A bag that you can fit in the palm of your hand. Is it worth buying? (Yomna Borg/Orange Appeal)

There it is; the smallest bag I’ve ever seen sitting there taunting me on the shelf, enticing me with how attractive it looks, daring me to buy it. It reminds me of a little Barbie bag that I used to own as a child, I would refuse to go anywhere without it as it made me feel grown-up. In college, I was so happy that I could now carry the big, oversized bags and that I actually had enough things to fill them up, how very important it made me feel. And then, when I started work, it made me feel so good that I needed to carry my laptop around, such a professional thing to do. I now crave to own this little bag to feel young and carefree again. It crosses my mind how very ironic this is. I lift the price tag and hold my breath, a lot of money for such a small thing that would hold nearly nothing, I begin to think of excuses in my mind because I so wanted this tiny, expensive bag.

Hadn’t I always wanted to be a minimalist but was too lazy to organize my belongings and invest time in actually throwing away the thing I don’t need nor like or both? Maybe this could be my motivation, like the jeans I loved but could only find in two sizes too small on sale but bought anyway “as motivation to lose weight.” It now sits on the very top rack of my closet…but maybe this will be different.

Maybe I won’t need to buy any more expensive clothes because this will be my statement piece, the one thing that tells everyone who sees me how “IN” I am. How on-trend. It would make my most basic pieces look stylish, even my rushed quick looks would be instantly elevated. I won’t need jewelry, I can just wear one of these around my neck like I’ve seen the models on the runway, or maybe even dangling elegantly from my waist.

Isn’t the smaller your bag the higher in social status you are? I’m sure royals never lug around huge bags and, in the early 1900s, didn’t the wealthy carry mini bags called reticules while the working class wore large shoppers similar to the ones I usually carry around? How about those beautiful, tiny-beaded, structured bags that Van Cleef & Arpels designed in the 1930s? Weren’t they specially designed for socialites? Doesn’t this make it such a perfect symbol of luxury that it justifies its price?

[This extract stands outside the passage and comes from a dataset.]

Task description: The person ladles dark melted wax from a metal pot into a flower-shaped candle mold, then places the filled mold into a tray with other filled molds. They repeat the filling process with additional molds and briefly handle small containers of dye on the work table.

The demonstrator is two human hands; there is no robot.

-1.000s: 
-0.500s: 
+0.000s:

Maybe it can be my feminist statement, too. Men don’t carry around bags; why can’t women fit everything they need into this pocket-sized bag, we don’t need to carry all the family’s needs around. It can be my statement that we, too, can walk freely without the weight on our backs and shoulders.

Then again, this bag wouldn’t fit more than a lipstick and maybe two cards, it wouldn’t even fit my phone, but maybe function wasn’t what I needed. Maybe I need to let go of my adult-oriented life. Maybe that’s why when Jacquemus first introduced micro bags on the runway in 2017 with only two models wearing them they suddenly became all the rage with all the other luxury brands creating their own versions. They seem to have appealed to other millennials who, like me, are facing a slower economy and more challenges than they remember their parents faced when growing up, who, as a reaction, strive for nostalgia as they romanticize their memories.

So, while this is not a bag that will fit my life,  it is certainly one that can set me free. Carrying it, I will be a youthful, fun version of myself, that person I was when I strived to become who I am today, but this adult thing can be so hard.